BEGIN

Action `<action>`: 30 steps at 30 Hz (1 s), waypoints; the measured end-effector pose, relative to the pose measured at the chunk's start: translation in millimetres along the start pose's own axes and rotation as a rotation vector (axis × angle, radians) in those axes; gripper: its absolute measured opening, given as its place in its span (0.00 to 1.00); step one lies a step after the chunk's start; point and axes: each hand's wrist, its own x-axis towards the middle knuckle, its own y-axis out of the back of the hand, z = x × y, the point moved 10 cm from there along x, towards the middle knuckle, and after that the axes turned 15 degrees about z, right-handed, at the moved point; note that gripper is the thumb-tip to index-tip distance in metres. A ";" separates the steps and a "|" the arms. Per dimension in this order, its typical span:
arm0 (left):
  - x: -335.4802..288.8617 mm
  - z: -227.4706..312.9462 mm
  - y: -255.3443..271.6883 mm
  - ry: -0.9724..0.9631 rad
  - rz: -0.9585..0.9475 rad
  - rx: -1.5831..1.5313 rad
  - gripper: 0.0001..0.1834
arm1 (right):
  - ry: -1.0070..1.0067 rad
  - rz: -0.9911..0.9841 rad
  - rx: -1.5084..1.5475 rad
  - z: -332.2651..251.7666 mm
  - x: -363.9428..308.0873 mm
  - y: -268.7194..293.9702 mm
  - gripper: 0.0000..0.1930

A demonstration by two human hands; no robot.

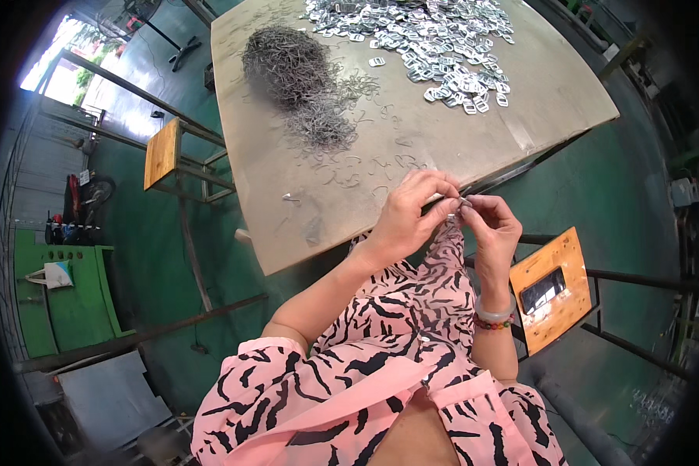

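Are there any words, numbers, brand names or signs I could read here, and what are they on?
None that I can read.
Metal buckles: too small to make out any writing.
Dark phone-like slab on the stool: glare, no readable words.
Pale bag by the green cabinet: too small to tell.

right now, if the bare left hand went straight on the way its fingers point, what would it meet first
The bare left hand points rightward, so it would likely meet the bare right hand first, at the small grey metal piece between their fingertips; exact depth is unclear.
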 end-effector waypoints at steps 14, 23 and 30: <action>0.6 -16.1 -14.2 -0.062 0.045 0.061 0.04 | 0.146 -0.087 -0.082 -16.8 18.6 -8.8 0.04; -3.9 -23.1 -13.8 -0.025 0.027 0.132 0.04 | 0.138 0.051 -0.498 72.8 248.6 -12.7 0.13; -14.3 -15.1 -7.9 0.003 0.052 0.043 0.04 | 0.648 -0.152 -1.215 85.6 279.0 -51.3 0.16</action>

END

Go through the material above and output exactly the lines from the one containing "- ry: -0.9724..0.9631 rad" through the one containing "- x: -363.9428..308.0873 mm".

▸ **ANSWER FOR THE TASK**
  - ry: -0.9724..0.9631 rad
  - rz: -0.9585..0.9475 rad
  - rx: -1.5831..1.5313 rad
  - gripper: 0.0001..0.1834
arm1 (right):
  - ry: -1.0070..1.0067 rad
  - rz: -0.9911..0.9841 rad
  - rx: -1.5084..1.5475 rad
  - z: -332.2651..251.7666 mm
  - x: -363.9428..308.0873 mm

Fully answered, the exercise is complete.